> [About this exercise] Transcribe exactly the lines below that begin at the line with "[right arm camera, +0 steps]" and stop after the line with "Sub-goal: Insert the", leaving out every picture.

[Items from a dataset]
* * * * *

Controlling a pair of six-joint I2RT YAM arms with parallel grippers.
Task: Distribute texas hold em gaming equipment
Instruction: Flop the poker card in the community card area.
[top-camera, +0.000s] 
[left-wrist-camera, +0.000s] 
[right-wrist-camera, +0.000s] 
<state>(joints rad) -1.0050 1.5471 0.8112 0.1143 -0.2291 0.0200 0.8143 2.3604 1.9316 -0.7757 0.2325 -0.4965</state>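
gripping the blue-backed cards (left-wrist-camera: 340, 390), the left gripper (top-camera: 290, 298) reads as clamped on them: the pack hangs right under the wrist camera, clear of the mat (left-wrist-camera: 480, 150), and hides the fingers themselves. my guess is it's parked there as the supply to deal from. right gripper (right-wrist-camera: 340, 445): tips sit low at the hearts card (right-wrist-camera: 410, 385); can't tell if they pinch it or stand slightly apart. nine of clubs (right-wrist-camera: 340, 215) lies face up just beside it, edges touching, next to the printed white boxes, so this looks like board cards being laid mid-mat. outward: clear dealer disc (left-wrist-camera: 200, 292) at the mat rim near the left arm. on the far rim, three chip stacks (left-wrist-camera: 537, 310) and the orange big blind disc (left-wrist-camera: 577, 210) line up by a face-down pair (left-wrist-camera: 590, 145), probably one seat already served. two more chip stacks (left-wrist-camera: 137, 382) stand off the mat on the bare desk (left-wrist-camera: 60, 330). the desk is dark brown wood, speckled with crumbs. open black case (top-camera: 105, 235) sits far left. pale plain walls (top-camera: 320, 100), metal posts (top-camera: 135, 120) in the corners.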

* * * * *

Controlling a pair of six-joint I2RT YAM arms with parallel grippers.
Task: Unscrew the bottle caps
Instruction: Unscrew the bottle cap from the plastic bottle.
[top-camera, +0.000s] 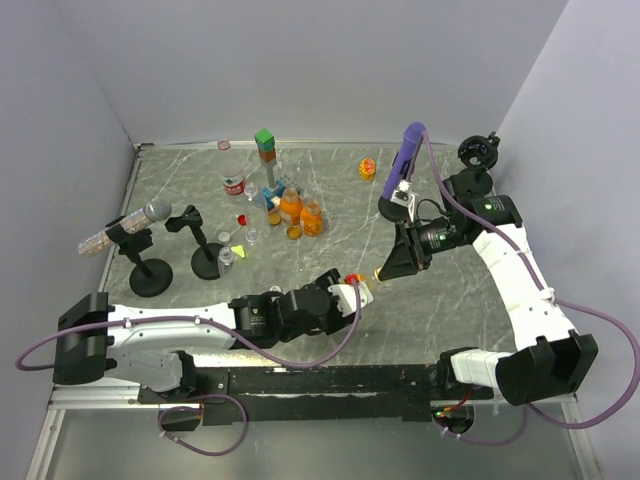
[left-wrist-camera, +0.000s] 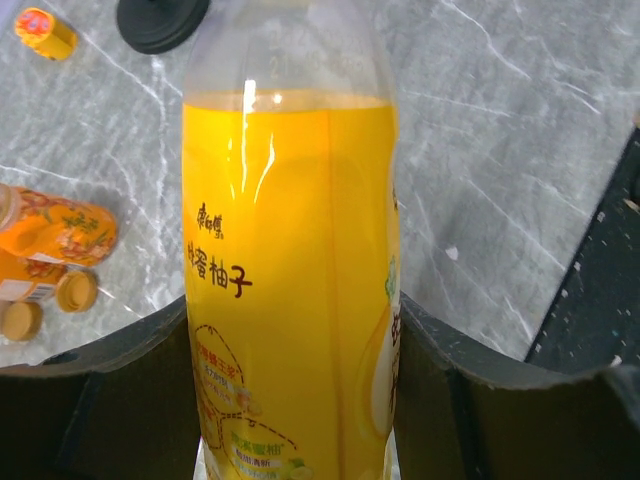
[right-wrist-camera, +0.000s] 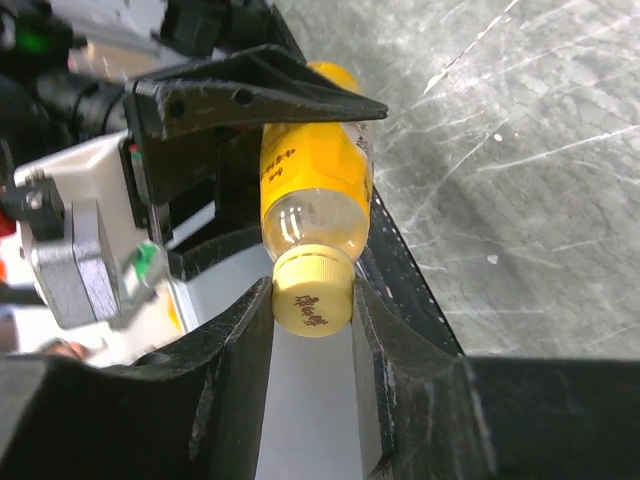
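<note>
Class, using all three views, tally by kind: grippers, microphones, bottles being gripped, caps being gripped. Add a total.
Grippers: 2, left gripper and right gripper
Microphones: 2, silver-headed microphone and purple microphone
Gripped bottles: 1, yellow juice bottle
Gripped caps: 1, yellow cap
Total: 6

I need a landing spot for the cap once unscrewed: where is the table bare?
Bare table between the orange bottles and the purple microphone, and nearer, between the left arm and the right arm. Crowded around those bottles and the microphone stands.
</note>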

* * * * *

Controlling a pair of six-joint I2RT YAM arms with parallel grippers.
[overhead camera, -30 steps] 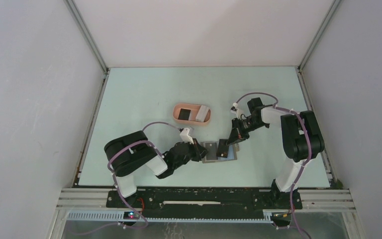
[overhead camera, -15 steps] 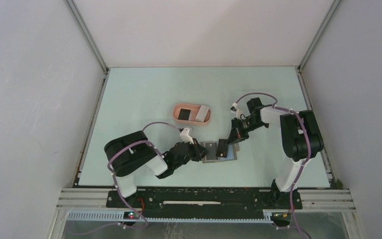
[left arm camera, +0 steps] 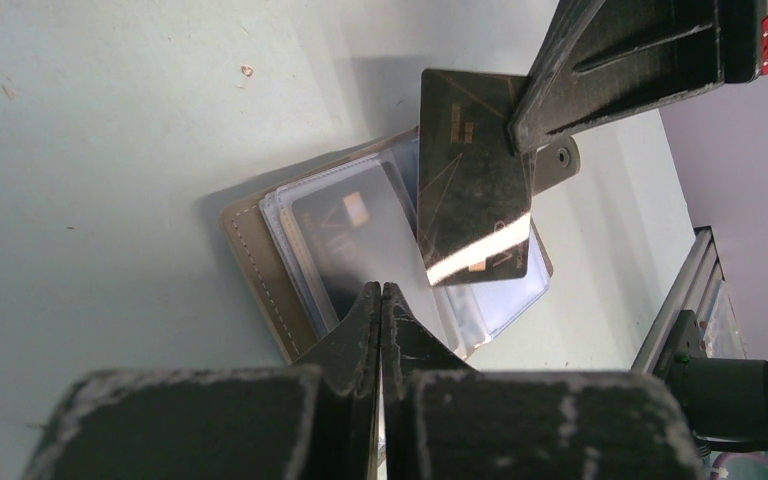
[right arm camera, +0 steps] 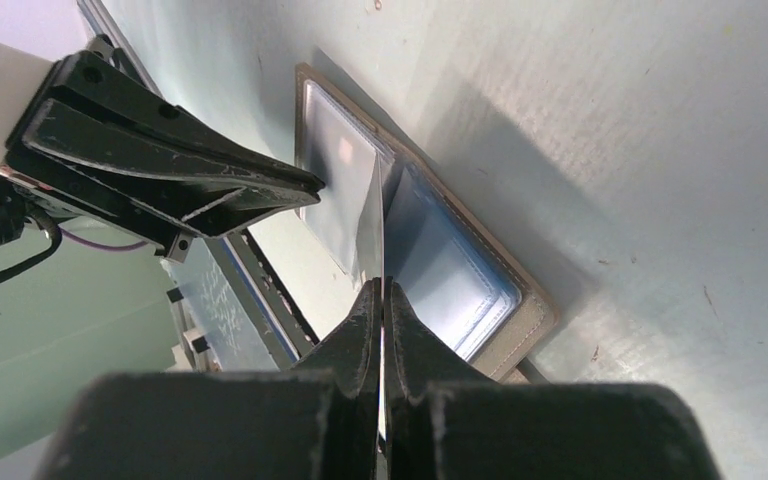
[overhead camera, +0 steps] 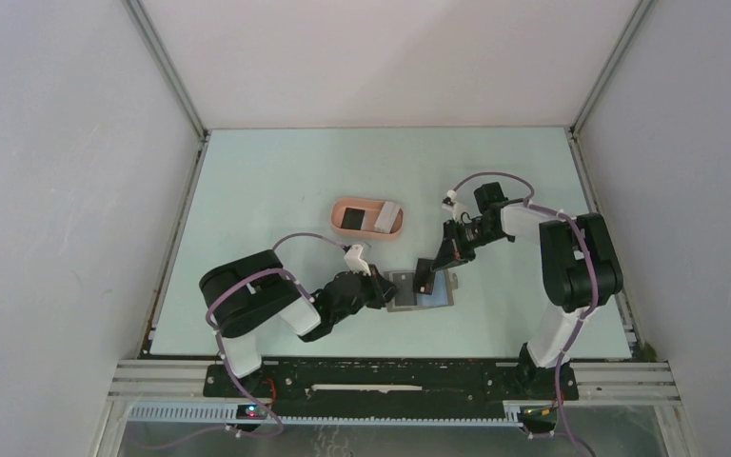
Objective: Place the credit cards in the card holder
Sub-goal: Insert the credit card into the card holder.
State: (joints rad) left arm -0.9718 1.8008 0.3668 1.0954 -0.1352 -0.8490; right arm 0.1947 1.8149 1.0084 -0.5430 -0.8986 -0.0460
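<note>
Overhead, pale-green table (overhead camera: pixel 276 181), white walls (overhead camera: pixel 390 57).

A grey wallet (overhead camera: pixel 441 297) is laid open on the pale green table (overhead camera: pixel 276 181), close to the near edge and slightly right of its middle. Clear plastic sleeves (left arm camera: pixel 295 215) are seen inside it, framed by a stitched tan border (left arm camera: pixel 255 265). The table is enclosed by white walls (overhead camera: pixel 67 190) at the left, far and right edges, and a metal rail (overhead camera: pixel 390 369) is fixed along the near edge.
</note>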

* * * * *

> [Result of this exercise]
[right arm camera, +0 steps] 
[overhead camera, +0 steps] 
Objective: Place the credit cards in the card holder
Sub-goal: Insert the credit card into the card holder.

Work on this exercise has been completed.